Suryanto juga memaparkan, lahan HPT yang akan dijadikan tambak udang tersebut diperoleh melalui ganti rugi kepada kelompok masyarakat, itu luasnya 30 hektar, bukan 80 hektar sebagaimana laporan oknum warga ke Kejaksaan Negeri Bengkalis.

“Penyelesaian lahan seluas 30 hektar tersebut melalui Skema PP 24 Tahun 2021. Saat ini dalam tahap penyelesaian oleh investor ke Provinsi. Lahan seluas 30 hektar itu diperoleh melalui ganti rugi dari kelompok masyarakat. Jadi tidak benar, data-data yang disebutkan pelapor, karena tidak ada lahan seluas 80 hektare disana (Senderak)," tegas Suryanto.

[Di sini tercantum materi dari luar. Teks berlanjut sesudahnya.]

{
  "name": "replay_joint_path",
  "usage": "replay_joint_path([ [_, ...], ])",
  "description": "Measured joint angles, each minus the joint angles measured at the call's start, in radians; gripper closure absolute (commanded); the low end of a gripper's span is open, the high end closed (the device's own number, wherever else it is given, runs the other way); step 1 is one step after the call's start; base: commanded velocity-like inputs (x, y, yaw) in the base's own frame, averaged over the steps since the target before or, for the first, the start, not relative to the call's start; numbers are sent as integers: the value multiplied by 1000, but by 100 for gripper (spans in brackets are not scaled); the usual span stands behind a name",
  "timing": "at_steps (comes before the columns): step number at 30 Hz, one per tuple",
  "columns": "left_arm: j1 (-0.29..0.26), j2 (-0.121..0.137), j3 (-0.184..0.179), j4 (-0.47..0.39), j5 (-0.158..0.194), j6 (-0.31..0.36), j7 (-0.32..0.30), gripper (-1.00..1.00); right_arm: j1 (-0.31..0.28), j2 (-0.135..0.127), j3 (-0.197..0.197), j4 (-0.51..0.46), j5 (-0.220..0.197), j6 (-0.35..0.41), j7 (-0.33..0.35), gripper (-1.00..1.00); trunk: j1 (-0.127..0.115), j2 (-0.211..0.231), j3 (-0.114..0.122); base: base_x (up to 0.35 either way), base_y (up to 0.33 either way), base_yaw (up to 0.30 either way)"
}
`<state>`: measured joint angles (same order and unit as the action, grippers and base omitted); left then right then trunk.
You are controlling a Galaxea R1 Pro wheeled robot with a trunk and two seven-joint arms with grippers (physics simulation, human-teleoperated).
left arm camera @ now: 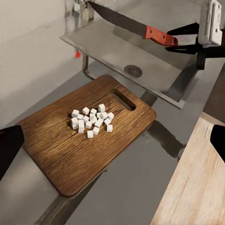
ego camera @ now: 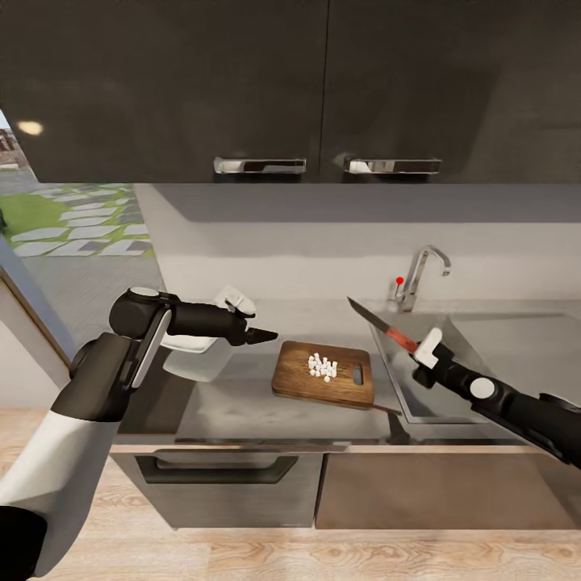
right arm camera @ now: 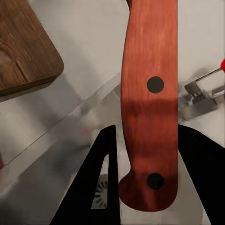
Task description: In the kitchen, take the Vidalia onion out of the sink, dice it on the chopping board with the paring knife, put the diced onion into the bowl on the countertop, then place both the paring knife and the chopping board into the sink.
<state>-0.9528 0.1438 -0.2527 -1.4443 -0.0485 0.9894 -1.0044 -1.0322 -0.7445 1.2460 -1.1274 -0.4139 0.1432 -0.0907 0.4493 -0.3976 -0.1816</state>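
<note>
One step done: diced onion [ego camera: 323,367] on chopping board [ego camera: 300,379]. Right tool [ego camera: 421,352] grips paring knife [ego camera: 383,326]; left tool [ego camera: 266,335] unclear. Bowl [ego camera: 198,355] unfilled.

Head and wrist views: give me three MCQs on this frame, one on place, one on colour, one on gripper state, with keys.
1. Where is the diced onion?
A. in the bowl
B. on the chopping board
C. in the sink

2. What colour is the paring knife handle?
A. reddish-brown
B. white
C. blue

3. What is the right gripper doing?
A. open, empty
B. shut on the board
C. shut on the knife

Key: 1 B, the cubes sit mid-board; 2 A, plain in the right wrist view; 3 C, its fingers clamp the handle above the sink.
</note>
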Motion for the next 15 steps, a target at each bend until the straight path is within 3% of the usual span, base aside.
replay_joint_path([
  [3,0,0,0,0,0,0,0,-100,0,0,5,-1,-24,1,10,100,0,0,0,0,0,0],
  [6,0,0,-1,0,0,0,0,-100,0,0,6,-1,-102,1,26,100,0,0,0,0,0,0],
  [8,0,-1,-1,0,0,0,0,-100,0,0,6,-1,-181,2,41,100,0,0,0,0,0,0],
  [10,0,-1,-1,0,0,-1,-1,-100,-1,0,8,-1,-299,19,59,100,0,0,0,0,0,0],
  [11,0,-1,-1,0,0,0,-1,-100,-1,0,6,-2,-351,45,66,100,0,0,0,0,0,0],
  [12,0,-1,-1,0,0,-1,-1,-100,-1,0,-9,-2,-432,166,77,100,0,0,0,0,0,0],
  [15,0,-1,-1,0,0,-1,-2,-100,-1,0,-98,-2,-465,326,88,100,0,0,0,0,0,0],
])
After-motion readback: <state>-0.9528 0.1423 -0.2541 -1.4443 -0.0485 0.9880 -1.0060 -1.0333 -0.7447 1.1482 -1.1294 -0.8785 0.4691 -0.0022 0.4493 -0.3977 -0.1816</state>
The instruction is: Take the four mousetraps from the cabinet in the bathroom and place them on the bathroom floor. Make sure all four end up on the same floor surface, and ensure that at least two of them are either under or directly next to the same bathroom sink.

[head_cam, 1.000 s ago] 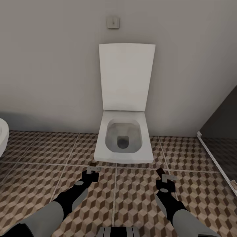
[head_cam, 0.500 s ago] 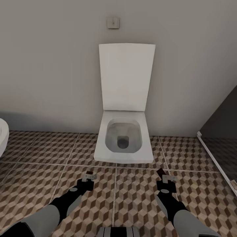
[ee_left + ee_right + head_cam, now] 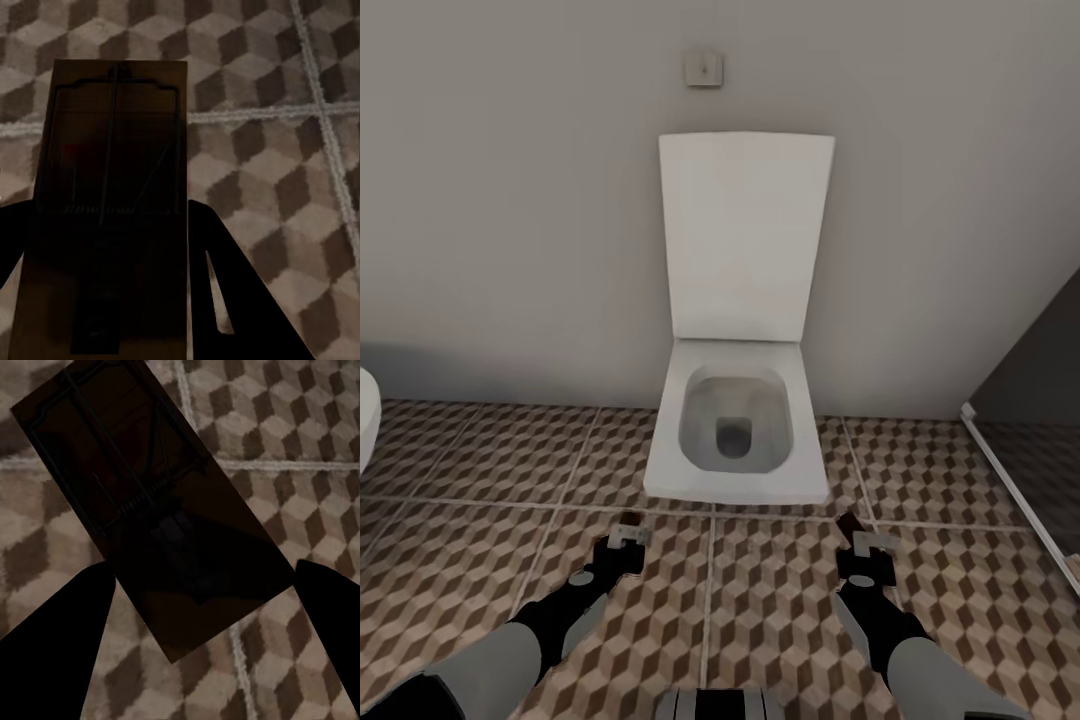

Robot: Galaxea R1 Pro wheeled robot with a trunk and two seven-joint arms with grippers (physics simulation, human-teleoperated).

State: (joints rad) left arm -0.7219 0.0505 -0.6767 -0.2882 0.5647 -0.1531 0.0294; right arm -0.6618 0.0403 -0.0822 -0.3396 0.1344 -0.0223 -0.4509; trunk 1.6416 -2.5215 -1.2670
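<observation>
both arms held low over the bathroom floor [image 3: 480, 470], facing a white toilet [image 3: 738, 440] at the wall. left gripper [image 3: 628, 538] clamped on a mousetrap [image 3: 112, 195], board lying between the fingers. right gripper [image 3: 862, 540] likewise clamped on a second mousetrap [image 3: 150, 510], held askew. judged partway: two traps out of the cabinet, neither set down yet; sink and remaining two traps unaccounted for. remaining: carry to sink, place, fetch the rest.
</observation>
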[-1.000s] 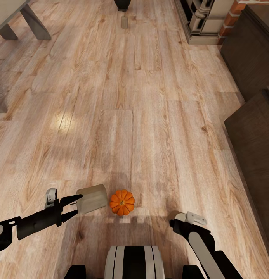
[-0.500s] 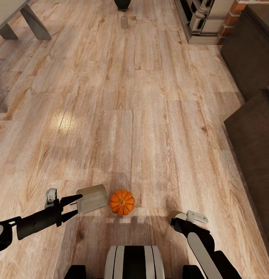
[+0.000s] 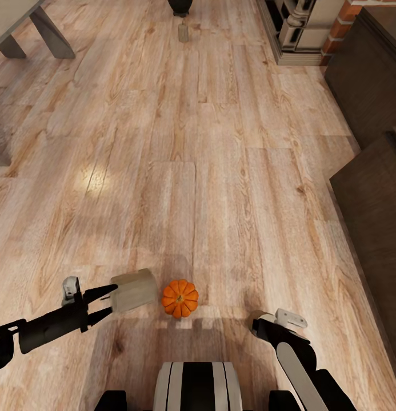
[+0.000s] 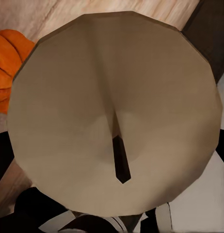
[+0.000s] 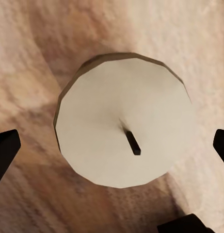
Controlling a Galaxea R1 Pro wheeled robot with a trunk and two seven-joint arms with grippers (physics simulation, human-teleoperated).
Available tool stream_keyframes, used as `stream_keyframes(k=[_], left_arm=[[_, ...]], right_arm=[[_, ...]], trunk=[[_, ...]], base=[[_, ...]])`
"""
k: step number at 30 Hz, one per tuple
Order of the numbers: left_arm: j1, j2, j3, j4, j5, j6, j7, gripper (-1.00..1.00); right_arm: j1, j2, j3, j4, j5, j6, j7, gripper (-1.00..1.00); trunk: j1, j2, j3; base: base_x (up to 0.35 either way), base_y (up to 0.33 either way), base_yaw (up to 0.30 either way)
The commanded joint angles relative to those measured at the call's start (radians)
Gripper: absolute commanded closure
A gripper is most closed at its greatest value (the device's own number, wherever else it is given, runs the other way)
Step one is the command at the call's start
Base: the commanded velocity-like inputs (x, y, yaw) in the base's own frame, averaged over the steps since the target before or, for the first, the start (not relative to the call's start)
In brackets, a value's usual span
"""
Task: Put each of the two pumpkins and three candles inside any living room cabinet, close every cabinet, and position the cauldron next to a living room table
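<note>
My left gripper (image 3: 111, 299) is shut on an off-white candle (image 3: 133, 289), which lies sideways just off the floor. The left wrist view looks onto that candle's wick end (image 4: 114, 114). An orange pumpkin (image 3: 180, 298) sits on the floor right beside it and shows as an orange edge (image 4: 8, 60) in the left wrist view. My right gripper (image 3: 265, 326) hangs open over a second candle (image 5: 124, 119) standing upright on the floor, with a dark fingertip (image 5: 5, 150) on either side and apart from it. Far ahead stand the black cauldron (image 3: 179, 5) and a third candle (image 3: 183, 32). The dark-brown cabinet (image 3: 372, 217) runs along the right.
Wood plank floor stretches ahead between me and the cauldron. A grey piece of furniture with slanted legs (image 3: 46, 31) stands at the far left. A brick fireplace with pale trim (image 3: 312, 28) is at the far right, and my own base (image 3: 196, 385) is below.
My left arm drew back slightly to the left, and the candle in it shifted a little with it. The right arm barely moved, and the pumpkin stayed put.
</note>
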Motion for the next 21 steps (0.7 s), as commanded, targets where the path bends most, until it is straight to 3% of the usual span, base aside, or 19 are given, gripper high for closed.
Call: stream_keyframes(k=[1, 7, 15, 21], left_arm=[[0.004, 0.009, 0.001, 0.0, -0.007, 0.004, -0.023, 1.0], [0.017, 0.032, 0.004, 0.0, -0.008, 0.004, -0.1, 1.0], [0.018, 0.033, 0.004, 0.0, -0.008, 0.004, -0.137, 1.0], [0.023, 0.035, 0.004, 0.0, -0.018, 0.004, -0.218, 1.0]], right_arm=[[-0.001, -0.001, 0.002, -0.001, -0.008, 0.0, -0.009, -1.0], [-0.001, -0.001, 0.002, -0.001, -0.008, -0.002, -0.009, -1.0], [-0.001, -0.003, 0.003, -0.001, -0.008, -0.014, -0.009, -1.0], [-0.001, -0.003, 0.004, -0.001, -0.008, -0.017, -0.009, -1.0]], trunk=[[0.0, 0.0, -0.001], [0.0, 0.0, -0.001], [0.002, -0.001, -0.016], [0.002, -0.001, -0.016]], base=[[0.0, 0.0, 0.0], [0.0, 0.0, 0.0], [0.0, 0.0, 0.0], [0.0, 0.0, 0.0]])
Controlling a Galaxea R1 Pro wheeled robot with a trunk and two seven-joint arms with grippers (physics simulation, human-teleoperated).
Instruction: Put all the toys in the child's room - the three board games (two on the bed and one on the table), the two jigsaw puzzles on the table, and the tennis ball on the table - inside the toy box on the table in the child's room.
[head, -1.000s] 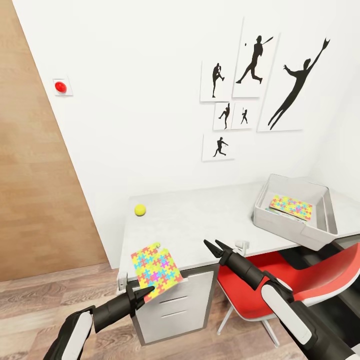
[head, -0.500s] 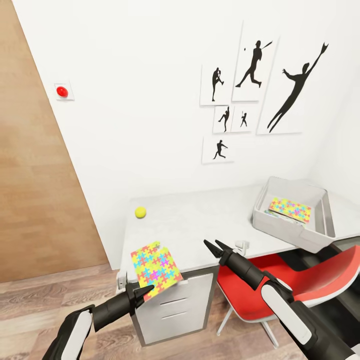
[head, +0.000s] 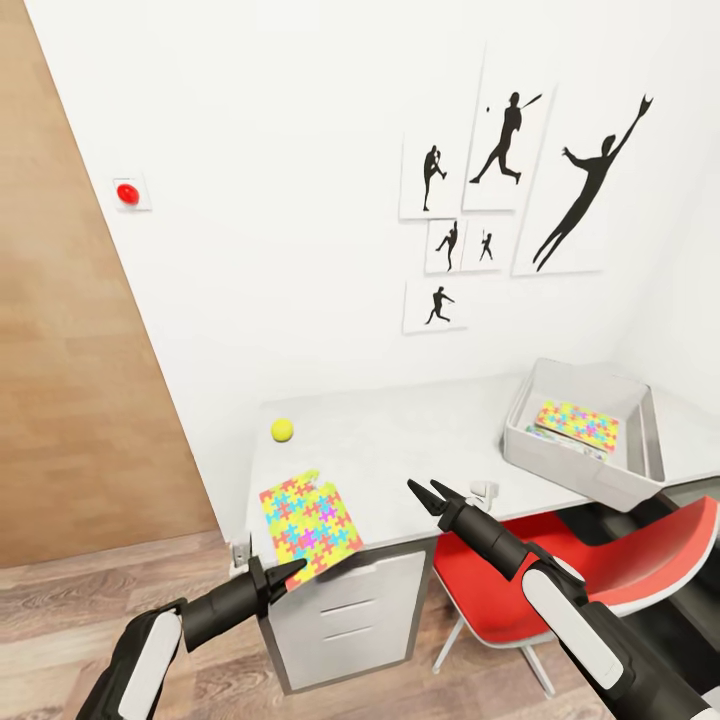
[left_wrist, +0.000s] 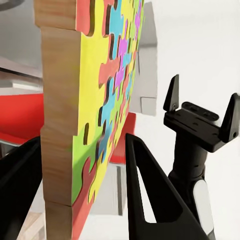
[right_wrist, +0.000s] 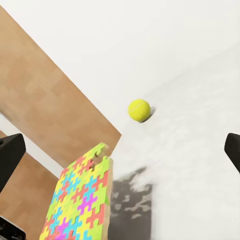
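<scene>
Low in the frame's left, the left tool (head: 283, 578) grips the jigsaw puzzle (head: 309, 522), now lifted slightly higher off the desk (head: 420, 450); the right tool (head: 424, 490) hangs open. Toy box (head: 560, 475) next.

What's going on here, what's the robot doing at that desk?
It's tidying toys into the toy box. The left gripper is shut on a jigsaw puzzle, holding it tilted above the near corner of the table. The right gripper is open and empty. Another puzzle already lies in the box, and the tennis ball sits on the table.
</scene>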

Menurut Suryanto, sebelumnya dugaan yang sama juga di laporkan ke Polres. Terkait laporan di Polres sudah diklarifikasi dan sudah selesai.

“Kami harap dengan adanya klarifikasi langsung oleh Kades (Harianto) dapat dipahami warga. Kami juga sedang mempelajari apa motif pengaduan ini sebelum mengambil langkah hukum yang terukur, untuk dapat meluruskan apa yang menjadi persoalan,” jelas Suryanto didampingi Jamaluddin.

Lebih lanjut Suryanto menjelaskan, lahan tambak udang yang hari ini diusulkan itu sekitar kurang lebih 30 hektar sudah memiliki alas hak SKT dari kepala desa terdahulu. Artinya, kampung-kampung yang ada di Bengkalis yang masyarakatnya mencari bakau, sudah ada sebelum penetapan Perda RTRW Riau.

“Mereka (masyarakat) sudah kuasai lahan sebagai mata pencarian, masuknya investor (membangun tambak udang) yang telah membangun tambak udang seluas 13 hektare dan sudah berproduksi. Melihat prospeknya menjanjikan ada keinginan dari investor membangun lagi tambah udang yang dikatakan dalam areal Hutan Peruntukan Lain (HPL). Itu yang perlu diklarifikasi kepada penyidik Pidsus, Kejari Bengkalis," beber Suryanto.

Sementara itu, Kepala Desa Senderak Harianto, berupaya meluruskan agar tidak terjadi polemik serta isu-isu yang menyesatkan di pemerintahan desa senderak, terutama masalah isu lahan HPT seluas 80 hektare untuk usaha tambak udang, Kemudian jalan sepanjang 700 meter yang dibangun tahun 2019 melalui dana Inbup yang ditukar guling depan jalan sepanjang 1.300 meter yang dibangun oleh perusahaan.

"Tukar guling itu dilakukan setelah mendapat persetujuan masyarakat melalui musyawarah. Jadi sebenarnya tak ada persoalan dengan jalan tersebut," kata Harianto.

Selain membangun jalan, pihak perusahaan juga memberikan kompensasi kepada rumah ibadah masjid Nurul Yakin sebesar Rp25 juta, kemudian masyarakat lingkungan sekitar dapat bekerja di tambak udang, dan memberikan santunan berupa sembako kepada masyarakat kurang mampu.